ESG information would certainly be more useful if commonly recognised standards were used when disclosing ESG metrics. According to a study by PwC US in 2016, more than nine out of ten investors (92 per cent) said that S&P500 companies were not disclosing ESG data in a way that made it easy to compare to other companies. Meanwhile, 60 per cent of corporates in the survey said the data they disclosed was comparable to that of other companies. This gap in the way the two groups think about ESG disclosure is a big divide. Corporates are quite confident of the information they are disclosing and its comparability to that of their peers. Most investors, on the other hand, do not think that the disclosed information enables easy comparisons.

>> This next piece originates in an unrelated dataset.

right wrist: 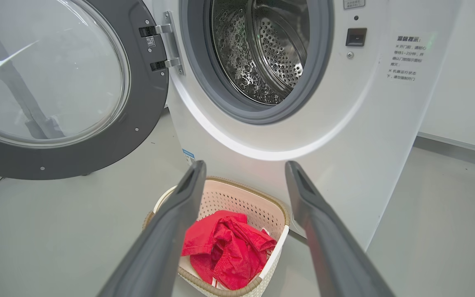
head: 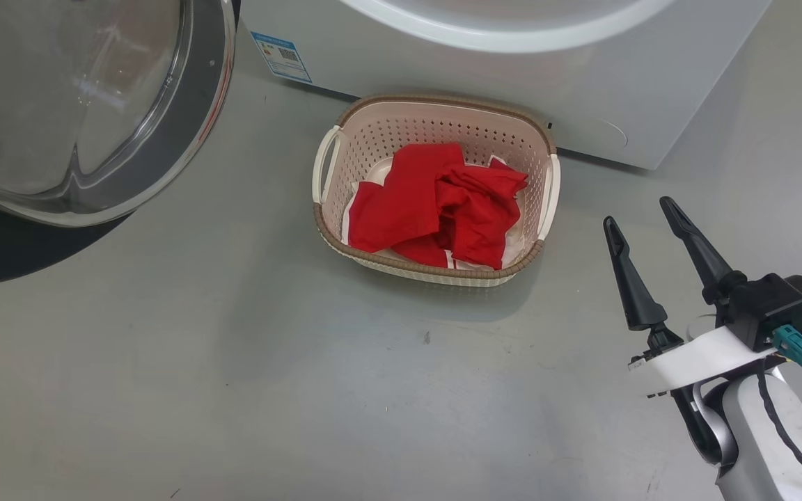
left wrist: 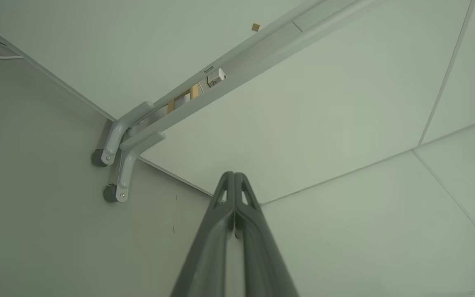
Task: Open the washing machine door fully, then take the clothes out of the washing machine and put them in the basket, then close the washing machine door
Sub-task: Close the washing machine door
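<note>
Red clothes (head: 436,202) lie in the basket, door wide open, closing left to do.
The washing machine door (head: 88,111) hangs swung right out on its hinge (right wrist: 170,45), which keeps the port (right wrist: 258,116) free for reaching; we judge it needs pushing shut. Our left gripper (left wrist: 234,177) has its fingers pressed together on nothing, aimed at pale wall panels (left wrist: 324,103) and a bracketed rail (left wrist: 237,62), parked out of the way. The basket (head: 436,129) sits on the floor (head: 234,383) just before the washing machine (head: 512,97), under the port, so a garment can drop straight in. What we see of the steel drum (right wrist: 262,49) holds no fabric. At right, our right gripper (head: 638,213) hovers with fingers spread, empty, clear of the basket.
</note>
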You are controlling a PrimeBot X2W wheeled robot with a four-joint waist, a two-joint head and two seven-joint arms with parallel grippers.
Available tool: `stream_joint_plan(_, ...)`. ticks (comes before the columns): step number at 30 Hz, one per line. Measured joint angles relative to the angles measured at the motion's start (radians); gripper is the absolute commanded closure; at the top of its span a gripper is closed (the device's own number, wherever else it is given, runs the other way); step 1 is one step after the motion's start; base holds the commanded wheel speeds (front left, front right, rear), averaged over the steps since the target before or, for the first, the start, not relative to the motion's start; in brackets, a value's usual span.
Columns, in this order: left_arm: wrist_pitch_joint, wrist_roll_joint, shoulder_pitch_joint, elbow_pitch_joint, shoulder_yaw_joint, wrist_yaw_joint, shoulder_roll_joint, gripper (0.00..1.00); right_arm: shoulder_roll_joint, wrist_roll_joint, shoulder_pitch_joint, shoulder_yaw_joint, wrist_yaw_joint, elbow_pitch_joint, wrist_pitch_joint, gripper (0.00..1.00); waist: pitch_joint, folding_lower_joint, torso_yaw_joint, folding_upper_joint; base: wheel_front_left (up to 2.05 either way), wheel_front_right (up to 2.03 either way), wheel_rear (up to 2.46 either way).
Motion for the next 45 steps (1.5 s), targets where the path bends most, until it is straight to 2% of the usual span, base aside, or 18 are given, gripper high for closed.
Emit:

Investors would benefit from standard ESG disclosure within a consistent global reporting framework. Having formal and consistent standards can help them better interpret the information. Some investors believe that ESG reporting will support operational and financial performance and how companies manage it to achieve long-term financial sustainability and offset long-term risks. But until we get to a common framework and set of standards, inconsistent disclosure will affect the usefulness of ESG data.
Raising quality of ESG disclosure
According to assessments by local exchanges, the disclosure of ESG information by listed companies in Vietnam has improved over the years in compliance with the provisions set out in Circular No.155/2015/TT-BTC issued by the Ministry of Finance, which clearly stipulates the disclosure of ESG performance of companies. The overall quality of reporting was raised, while the number of companies producing reports also increased. ESG disclosures were also bright spots in the 2018 annual reporting season, reflecting the adoption of international best practices and meeting investors’ requirements on quality of disclosure.
As part of the 2018 ESG performance assessment review done by the Ho Chi Minh City Stock Exchange (HSX) and the International Finance Corporation (IFC) with technical assistance from PwC, companies were called on to be more focused and proactive in their communications with investors about ESG issues, as well as listen to their concerns and respond appropriately. Disclosing ESG information in a clear, transparent manner will help companies improve medium and long-term growth prospects and reduce risks. Investors are also continually improving their connections and integrating information gained from functional departments into investment analysis and decision-making. The results of the ESG disclosures are the basis for the Vietnam Sustainability Index (VNSI), which was officially launched by HSX in July 2017 and continually revised in 2018. This is a new metric in the stock market, in line with international practices and aimed at promoting responsible investment. Hopefully, with the participation of proactive companies in the VNSI index, there will be more opportunities to access green funds and capital from international investment funds and financial institutions. These will certainly contribute to the sustainable growth of the Vietnamese stock market in the coming time.